Lichen planus pigmentosus
LPP is most common in people with intermediate and darker skin colors, is rare in people with lighter skin colors, and has a slightly higher prevalence in women than men. The condition most commonly occurs between the third and fifth decades of life. The time course of LPP is unpredictable, ranging from 6 months to 3 years. The condition is most often described as chronic and progressive with periods of remission and exacerbation. Lesions are usually asymptomatic but can be mildly itchy in some patients.
In LPP, CD8+ autoreactive T cells attack epidermal keratinocytes, leading to an inflammatory lichenoid response. The initial inflammatory infiltrate resolves relatively quickly and leaves behind marked dermal pigmentary incontinence.

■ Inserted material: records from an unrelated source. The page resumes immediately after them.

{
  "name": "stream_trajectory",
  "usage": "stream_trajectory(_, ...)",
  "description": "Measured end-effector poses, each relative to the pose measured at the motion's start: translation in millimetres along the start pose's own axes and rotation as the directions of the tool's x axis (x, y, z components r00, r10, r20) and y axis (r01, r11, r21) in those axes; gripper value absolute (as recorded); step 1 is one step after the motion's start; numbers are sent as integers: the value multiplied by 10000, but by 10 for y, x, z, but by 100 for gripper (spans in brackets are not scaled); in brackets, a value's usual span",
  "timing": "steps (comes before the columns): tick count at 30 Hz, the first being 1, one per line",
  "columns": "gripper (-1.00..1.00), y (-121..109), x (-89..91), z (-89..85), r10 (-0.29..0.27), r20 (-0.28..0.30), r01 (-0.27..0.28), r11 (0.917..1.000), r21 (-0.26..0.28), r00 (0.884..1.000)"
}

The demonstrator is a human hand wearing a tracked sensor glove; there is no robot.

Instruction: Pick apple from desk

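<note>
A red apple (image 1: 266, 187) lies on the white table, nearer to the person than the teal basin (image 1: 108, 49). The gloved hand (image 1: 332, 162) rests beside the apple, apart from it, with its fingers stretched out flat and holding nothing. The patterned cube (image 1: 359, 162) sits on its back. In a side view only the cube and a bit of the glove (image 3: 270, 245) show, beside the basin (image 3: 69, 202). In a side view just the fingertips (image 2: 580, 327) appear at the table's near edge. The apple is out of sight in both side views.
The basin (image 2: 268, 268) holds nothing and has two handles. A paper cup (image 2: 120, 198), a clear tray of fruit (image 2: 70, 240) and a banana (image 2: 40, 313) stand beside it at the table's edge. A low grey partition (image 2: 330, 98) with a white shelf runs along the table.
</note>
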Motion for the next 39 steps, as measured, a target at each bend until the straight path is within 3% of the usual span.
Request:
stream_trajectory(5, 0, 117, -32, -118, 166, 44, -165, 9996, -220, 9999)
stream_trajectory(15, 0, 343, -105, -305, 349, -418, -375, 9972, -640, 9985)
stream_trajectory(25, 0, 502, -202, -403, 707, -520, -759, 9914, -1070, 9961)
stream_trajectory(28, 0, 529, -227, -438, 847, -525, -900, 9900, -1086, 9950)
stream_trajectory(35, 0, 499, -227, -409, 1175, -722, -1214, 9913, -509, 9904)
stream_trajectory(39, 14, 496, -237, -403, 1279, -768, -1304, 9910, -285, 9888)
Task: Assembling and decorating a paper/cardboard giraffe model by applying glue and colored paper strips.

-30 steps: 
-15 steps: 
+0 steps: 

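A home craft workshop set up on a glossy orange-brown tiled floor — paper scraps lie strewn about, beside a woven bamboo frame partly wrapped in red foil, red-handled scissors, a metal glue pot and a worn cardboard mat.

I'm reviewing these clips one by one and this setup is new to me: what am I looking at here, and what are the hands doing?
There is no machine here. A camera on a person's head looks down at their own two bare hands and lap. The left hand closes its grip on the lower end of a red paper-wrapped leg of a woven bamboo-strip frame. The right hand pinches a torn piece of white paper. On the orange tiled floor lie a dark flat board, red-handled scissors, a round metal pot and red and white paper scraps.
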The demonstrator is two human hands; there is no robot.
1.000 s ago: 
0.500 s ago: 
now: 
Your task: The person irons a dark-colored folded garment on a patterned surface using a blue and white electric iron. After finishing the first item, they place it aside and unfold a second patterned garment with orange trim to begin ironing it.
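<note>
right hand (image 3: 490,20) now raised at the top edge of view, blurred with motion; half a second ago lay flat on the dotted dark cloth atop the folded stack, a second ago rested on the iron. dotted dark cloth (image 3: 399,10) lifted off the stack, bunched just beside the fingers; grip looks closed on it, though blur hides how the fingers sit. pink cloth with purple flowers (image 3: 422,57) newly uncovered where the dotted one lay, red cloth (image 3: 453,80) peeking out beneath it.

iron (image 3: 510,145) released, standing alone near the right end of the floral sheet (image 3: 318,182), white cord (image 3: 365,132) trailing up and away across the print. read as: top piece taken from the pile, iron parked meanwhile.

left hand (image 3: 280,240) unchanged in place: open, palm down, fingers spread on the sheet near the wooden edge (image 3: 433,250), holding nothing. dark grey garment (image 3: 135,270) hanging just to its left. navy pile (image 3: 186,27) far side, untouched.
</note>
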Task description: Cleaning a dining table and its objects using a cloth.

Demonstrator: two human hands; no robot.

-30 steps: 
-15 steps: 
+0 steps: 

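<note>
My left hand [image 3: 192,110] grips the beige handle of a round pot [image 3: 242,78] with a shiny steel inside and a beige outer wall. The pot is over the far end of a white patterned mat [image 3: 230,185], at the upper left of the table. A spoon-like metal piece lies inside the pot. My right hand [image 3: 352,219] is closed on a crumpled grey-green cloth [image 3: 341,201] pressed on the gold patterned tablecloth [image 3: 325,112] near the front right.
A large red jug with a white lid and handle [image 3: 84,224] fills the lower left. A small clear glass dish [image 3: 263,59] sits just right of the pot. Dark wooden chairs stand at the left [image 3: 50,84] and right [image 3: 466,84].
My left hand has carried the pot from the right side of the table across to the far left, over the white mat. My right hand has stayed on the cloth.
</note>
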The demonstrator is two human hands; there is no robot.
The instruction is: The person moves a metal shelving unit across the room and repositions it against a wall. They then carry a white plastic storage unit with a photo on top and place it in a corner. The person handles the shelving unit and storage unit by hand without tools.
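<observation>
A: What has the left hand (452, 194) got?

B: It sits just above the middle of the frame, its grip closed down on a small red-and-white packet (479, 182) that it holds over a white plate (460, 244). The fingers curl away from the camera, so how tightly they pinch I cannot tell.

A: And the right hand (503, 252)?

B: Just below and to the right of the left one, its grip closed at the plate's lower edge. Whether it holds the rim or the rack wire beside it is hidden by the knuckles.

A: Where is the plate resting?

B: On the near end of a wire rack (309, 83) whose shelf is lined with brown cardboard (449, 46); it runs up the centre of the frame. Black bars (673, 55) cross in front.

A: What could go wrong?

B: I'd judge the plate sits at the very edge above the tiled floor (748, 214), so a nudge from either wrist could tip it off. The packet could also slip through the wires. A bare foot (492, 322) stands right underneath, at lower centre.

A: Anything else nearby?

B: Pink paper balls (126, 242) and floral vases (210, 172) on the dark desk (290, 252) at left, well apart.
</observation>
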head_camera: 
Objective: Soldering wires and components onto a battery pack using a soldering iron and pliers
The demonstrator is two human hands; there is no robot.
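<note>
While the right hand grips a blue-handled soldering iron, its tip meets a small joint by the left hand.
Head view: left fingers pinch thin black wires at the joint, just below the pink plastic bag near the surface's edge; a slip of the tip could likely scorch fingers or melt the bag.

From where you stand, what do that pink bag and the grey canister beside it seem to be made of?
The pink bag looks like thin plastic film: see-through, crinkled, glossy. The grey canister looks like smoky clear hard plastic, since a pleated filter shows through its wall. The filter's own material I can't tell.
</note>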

LPP has been shown to be more prevalent in patients with hepatitis C virus, diabetes, thyroid disease, and dyslipidemia. Furthermore, 2 Indian studies have linked LPP to the use of mustard oil, amla oil, henna, hair dye, and nickel. Hormonal factors also may play a role as LPP often presents in women around menopause. LPP has also been shown to be triggered by surgery and by COVID-19 vaccination.
L43.8 – Other lichen planus
717061002 – Lichen planus pigmentosus
Differential Diagnosis & Pitfalls
- Ashy dermatosis – Many authors have noted difficulty in distinguishing ashy dermatosis and LPP, and some have argued that the 2 conditions are the same entity.
- Actinic lichen planus – Usually fine scale overlying violaceous lesions in the inflammatory phase.
- Pigmented contact dermatitis
- Nevus of Ota / Hori nevus
- Acquired dermal melanocytosis
- Fixed drug eruption
- Lichenoid drug eruption
- Postinflammatory hyperpigmentation – History of dermatosis.
- Exogenous ochronosis
- Erythromelanosis follicularis faciei et colli – Red-brown patches on the lateral cheeks and neck with tiny, pale follicular papules.